WHAT TO DO: Hunt for the word "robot" across the entries below, copying each line that holds it.

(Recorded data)
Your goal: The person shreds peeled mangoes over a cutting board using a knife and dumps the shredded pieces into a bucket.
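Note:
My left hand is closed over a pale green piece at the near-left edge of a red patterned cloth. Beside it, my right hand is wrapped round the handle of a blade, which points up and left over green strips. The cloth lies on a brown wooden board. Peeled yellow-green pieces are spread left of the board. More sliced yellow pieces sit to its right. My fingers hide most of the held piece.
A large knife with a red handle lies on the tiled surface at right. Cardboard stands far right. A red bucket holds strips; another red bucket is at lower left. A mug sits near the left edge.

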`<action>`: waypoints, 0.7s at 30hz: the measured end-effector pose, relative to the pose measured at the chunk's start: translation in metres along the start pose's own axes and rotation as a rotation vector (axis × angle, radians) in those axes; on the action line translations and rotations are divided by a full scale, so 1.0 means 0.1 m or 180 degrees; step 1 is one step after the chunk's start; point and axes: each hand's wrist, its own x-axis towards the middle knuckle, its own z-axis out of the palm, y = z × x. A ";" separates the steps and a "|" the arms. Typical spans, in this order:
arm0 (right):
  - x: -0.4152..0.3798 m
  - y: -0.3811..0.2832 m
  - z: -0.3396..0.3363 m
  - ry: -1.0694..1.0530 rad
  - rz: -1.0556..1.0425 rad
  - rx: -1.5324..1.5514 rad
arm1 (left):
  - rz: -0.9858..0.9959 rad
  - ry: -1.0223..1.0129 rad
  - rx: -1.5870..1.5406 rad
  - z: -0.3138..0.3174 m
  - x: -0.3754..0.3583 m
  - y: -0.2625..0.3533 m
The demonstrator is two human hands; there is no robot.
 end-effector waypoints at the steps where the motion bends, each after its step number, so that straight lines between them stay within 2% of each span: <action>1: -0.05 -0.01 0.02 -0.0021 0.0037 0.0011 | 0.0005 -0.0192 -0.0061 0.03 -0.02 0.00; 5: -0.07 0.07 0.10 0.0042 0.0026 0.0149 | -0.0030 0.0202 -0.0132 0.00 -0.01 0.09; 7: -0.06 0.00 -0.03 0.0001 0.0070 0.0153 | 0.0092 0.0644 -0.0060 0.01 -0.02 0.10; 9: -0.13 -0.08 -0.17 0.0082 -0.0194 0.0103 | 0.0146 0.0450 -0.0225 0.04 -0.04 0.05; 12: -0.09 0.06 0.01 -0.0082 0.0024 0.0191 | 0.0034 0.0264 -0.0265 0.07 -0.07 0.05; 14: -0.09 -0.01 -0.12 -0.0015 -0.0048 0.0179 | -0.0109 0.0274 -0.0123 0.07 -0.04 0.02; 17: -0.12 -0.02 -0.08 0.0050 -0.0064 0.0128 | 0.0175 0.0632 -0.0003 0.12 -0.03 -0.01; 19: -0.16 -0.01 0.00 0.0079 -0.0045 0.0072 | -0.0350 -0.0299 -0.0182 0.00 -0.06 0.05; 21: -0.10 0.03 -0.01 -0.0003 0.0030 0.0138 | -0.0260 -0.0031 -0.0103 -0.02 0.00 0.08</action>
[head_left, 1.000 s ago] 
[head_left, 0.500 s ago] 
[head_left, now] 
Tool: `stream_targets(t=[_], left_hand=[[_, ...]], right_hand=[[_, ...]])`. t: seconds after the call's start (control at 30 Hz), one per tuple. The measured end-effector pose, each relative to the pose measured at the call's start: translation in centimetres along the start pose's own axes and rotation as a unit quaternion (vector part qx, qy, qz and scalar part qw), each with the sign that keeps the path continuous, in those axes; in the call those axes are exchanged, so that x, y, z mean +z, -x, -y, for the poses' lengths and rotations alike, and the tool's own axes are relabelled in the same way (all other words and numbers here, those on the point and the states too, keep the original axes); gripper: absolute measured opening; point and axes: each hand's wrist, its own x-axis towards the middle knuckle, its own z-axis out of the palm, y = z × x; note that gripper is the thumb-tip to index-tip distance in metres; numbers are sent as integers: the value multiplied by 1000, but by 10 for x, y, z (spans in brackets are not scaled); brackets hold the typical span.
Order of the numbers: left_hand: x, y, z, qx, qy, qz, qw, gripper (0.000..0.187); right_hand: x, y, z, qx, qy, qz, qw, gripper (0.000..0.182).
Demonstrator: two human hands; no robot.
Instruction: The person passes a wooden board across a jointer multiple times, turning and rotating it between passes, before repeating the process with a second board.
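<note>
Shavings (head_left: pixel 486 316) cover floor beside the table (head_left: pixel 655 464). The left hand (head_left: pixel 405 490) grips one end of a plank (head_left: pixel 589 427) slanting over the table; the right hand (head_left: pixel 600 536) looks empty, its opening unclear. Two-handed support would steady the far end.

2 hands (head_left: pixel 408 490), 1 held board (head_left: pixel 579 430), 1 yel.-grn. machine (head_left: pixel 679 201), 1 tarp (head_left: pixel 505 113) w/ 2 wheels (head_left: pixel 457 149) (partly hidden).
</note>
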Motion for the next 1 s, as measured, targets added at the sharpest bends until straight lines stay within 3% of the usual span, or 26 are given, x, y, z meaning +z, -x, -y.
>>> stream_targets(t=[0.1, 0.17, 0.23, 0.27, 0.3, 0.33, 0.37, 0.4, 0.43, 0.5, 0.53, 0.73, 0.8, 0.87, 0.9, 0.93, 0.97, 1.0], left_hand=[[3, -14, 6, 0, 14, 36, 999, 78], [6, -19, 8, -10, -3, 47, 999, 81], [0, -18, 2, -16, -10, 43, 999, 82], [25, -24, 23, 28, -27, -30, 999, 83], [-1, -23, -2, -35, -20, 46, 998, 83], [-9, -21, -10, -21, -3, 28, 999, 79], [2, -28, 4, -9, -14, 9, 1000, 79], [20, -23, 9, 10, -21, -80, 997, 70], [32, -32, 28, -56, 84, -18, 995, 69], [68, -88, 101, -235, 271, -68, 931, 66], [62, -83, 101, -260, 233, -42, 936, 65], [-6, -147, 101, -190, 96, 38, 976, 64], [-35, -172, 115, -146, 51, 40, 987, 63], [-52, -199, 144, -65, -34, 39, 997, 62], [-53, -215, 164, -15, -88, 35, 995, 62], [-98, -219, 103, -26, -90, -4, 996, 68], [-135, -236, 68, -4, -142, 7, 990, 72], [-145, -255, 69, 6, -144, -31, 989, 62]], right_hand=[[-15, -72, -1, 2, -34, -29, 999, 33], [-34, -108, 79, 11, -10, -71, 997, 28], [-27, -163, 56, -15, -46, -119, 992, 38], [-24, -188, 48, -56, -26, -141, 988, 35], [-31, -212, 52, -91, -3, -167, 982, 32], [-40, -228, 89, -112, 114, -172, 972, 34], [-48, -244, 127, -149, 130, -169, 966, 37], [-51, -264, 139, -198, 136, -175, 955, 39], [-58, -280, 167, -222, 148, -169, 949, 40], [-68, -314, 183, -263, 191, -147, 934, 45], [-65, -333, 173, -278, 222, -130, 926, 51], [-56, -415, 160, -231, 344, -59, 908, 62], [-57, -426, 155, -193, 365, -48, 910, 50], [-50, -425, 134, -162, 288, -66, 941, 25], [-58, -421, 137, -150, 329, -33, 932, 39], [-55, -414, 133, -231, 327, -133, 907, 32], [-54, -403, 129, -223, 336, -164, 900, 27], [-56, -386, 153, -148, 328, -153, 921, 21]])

SOLUTION:
The demonstrator is two human hands; there is no robot.
Demonstrator: two human hands; no robot.

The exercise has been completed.